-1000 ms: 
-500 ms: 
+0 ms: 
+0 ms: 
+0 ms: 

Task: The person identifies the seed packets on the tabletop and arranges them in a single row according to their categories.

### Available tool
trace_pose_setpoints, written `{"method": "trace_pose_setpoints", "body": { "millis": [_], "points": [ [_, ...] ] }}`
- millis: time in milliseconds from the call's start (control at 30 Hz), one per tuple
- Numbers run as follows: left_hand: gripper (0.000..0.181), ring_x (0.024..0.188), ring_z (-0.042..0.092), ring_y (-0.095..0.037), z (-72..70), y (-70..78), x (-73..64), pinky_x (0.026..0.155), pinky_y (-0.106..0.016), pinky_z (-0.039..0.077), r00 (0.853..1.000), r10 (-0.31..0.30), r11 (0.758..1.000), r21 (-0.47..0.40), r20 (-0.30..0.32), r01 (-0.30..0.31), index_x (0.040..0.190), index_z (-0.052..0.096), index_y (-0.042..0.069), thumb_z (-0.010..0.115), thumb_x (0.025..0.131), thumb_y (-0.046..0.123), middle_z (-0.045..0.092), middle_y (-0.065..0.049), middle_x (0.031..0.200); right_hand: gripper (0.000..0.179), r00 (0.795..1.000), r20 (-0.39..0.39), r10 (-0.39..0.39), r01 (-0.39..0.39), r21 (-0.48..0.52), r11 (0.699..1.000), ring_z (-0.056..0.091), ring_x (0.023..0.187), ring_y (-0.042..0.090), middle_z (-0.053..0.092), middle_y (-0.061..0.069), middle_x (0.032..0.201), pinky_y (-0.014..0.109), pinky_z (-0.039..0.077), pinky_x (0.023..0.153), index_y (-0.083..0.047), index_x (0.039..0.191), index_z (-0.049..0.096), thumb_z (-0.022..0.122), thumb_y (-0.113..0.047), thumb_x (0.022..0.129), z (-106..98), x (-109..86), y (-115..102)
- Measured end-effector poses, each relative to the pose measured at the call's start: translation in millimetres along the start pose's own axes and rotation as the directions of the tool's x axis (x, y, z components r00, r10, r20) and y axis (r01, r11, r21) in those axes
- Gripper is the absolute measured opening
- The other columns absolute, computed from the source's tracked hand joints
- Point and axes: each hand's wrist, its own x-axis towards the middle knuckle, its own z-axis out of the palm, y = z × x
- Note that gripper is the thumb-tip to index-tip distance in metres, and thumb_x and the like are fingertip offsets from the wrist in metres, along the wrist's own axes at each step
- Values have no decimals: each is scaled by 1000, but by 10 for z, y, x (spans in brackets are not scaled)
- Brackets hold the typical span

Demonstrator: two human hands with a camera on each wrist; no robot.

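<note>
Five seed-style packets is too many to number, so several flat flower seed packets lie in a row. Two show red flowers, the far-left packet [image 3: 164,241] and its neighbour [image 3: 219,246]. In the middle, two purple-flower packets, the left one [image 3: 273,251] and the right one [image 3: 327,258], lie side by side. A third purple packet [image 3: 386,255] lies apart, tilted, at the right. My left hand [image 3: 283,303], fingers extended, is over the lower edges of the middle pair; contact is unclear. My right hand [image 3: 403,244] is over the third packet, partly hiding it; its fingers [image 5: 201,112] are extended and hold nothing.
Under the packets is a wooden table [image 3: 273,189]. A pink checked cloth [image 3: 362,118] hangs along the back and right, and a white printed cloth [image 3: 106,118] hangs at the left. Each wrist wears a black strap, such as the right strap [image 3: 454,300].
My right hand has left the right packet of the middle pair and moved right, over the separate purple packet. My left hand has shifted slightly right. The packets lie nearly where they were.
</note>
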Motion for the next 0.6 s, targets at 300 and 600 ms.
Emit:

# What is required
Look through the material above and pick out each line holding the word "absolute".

# Written answer
- Gripper is the absolute measured opening
- The other columns absolute, computed from the source's tracked hand joints

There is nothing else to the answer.